(PhysOrg.com) -- One of the enduring mysteries of lung cancer is why so many people who never smoked develop the disease. More than 219,000 patients are diagnosed with lung cancer in the United States every year, according to the National Cancer Institute. About 20,000 - one in 10 - never smoked tobacco products. Most of those patients are women.
One of the enduring mysteries of lung cancer is why so many people who never smoked develop the disease. More than 219,000 patients are diagnosed with lung cancer in the United States every year, according to the National Cancer Institute. About 20,000 - one in 10 - never smoked tobacco products. Most of those patients are women.
Since tobacco exposure is the strongest known risk factor for lung cancer, researchers believe genetic differences may make some of these “never smokers” more likely to develop the disease.
William Pao, M.D., Ph.D., assistant director of Personalized Cancer Medicine at Vanderbilt-Ingram Cancer Center, is inviting those never smoker patients already with lung cancer to join a Web-based clinical trial to search for those genetic differences.
“Our goal is to look at the DNA in blood or saliva samples as part of a future genome-wide association study,” said Pao, Ingram Associate Professor of Cancer Research. “You can look at more than half a million areas in the DNA where people may differ. When we start to see patterns in the DNA of patients like never smokers, we can take a closer look and try to identify genetic mutations that may be important in the lung cancer disease process.”
Pao and his colleagues hope to collect 2,000 DNA specimens from never smokers with lung cancer, who are defined as having lung cancer and smoking fewer than 100 cigarettes in their lifetime. Since a single cancer center doesn’t see enough never smoker lung cancer patients in a year to collect a large number of specimens, Pao turned to the Web to recruit patients.
“We believe this is the first study in a solid tumor cancer to try to collect blood specimens through an online process,” said Pao. “Patients can go to our Web site, fill out a simple electronic questionnaire, and if they qualify for the clinical trial we will ship them two empty blood vials. The next time they visit their doctor for a blood draw, they can get those vials filled and ship them to us via UPS and we will pay the shipping costs. For those patients who can’t get the blood drawn, there is also an option of using saliva samples.”
To protect patient privacy, the DNA samples are de-identified when they are entered into the Vanderbilt-Ingram DNA databank, a secured databank designed to prevent tracing samples back to a specific donor.
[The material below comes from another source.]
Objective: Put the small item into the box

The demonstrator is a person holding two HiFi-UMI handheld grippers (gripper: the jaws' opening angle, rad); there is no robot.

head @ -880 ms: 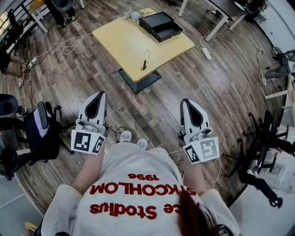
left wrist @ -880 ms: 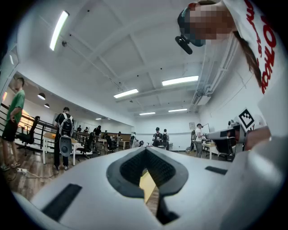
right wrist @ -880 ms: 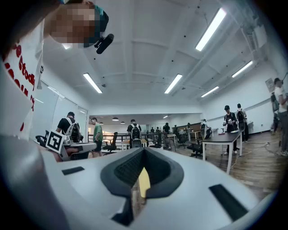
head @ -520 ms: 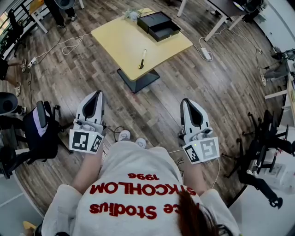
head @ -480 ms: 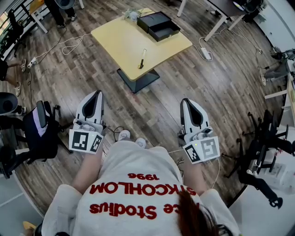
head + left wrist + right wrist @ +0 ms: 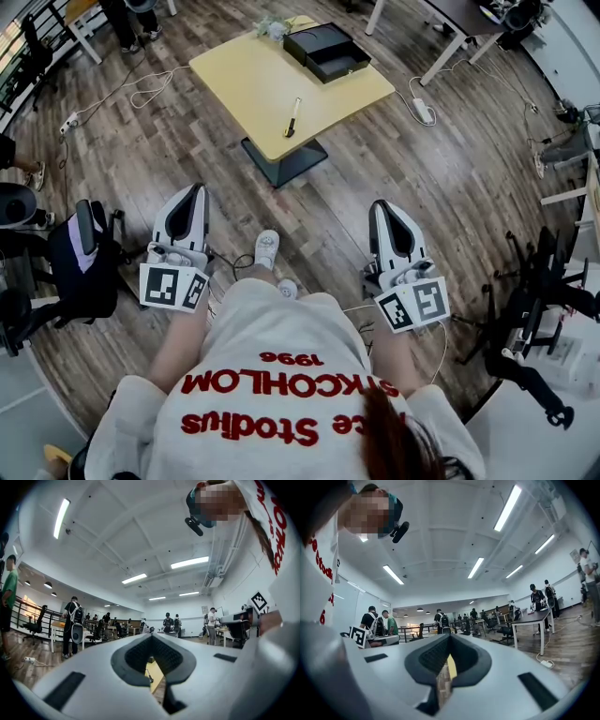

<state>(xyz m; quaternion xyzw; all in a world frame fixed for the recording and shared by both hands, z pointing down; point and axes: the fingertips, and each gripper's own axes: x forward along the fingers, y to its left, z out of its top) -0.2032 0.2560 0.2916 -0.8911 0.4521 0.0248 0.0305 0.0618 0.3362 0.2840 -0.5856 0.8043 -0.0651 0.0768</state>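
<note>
A yellow table (image 6: 246, 82) stands ahead of me on the wooden floor. A small pen-like item (image 6: 293, 116) lies near the table's front edge. An open black box (image 6: 326, 52) sits at its far right corner. My left gripper (image 6: 194, 190) and right gripper (image 6: 382, 206) hang at waist height over the floor, well short of the table. Both are shut with nothing between the jaws. In the left gripper view a sliver of the table (image 6: 156, 673) and the item (image 6: 148, 676) shows through the shut left gripper (image 6: 151, 636). The right gripper (image 6: 449, 637) frames a strip of the table (image 6: 451, 666).
A black office chair (image 6: 80, 262) stands at my left. A black stand with cables (image 6: 530, 314) stands at my right. A white power strip (image 6: 421, 111) and cords lie on the floor right of the table. Other desks and several people fill the far room.
One white shoe has stepped forward between the grippers. Both grippers stay shut at the same height, and the table has barely shifted in view.
</note>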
“It is possible that there is some genetic susceptibility among never smokers with lung cancer that makes them more likely to develop the disease,” explained Pao. “They are not necessarily born with a predetermination that they will get lung cancer, but they may be born with certain genes that predispose them if they are exposed to some environmental toxins.”
Pao and other lung cancer investigators feel a sense of urgency because they still don’t know enough about the genetic pathways that are important in the development and spread of the disease. According to the American Cancer Society, fewer than 20 percent of lung cancer patients are still alive five years after diagnosis.
“More than half of all lung cancer patients are diagnosed in the incurable stage, so we’re already on the losing side of the battle with too many patients by the time we detect the cancer,” explained Pao.
“Eventually, this kind of study may help us identify genetic targets that allow us to develop simple blood tests to detect cancer early. Those same targets could be used to develop drugs that block or interfere with the disease process.”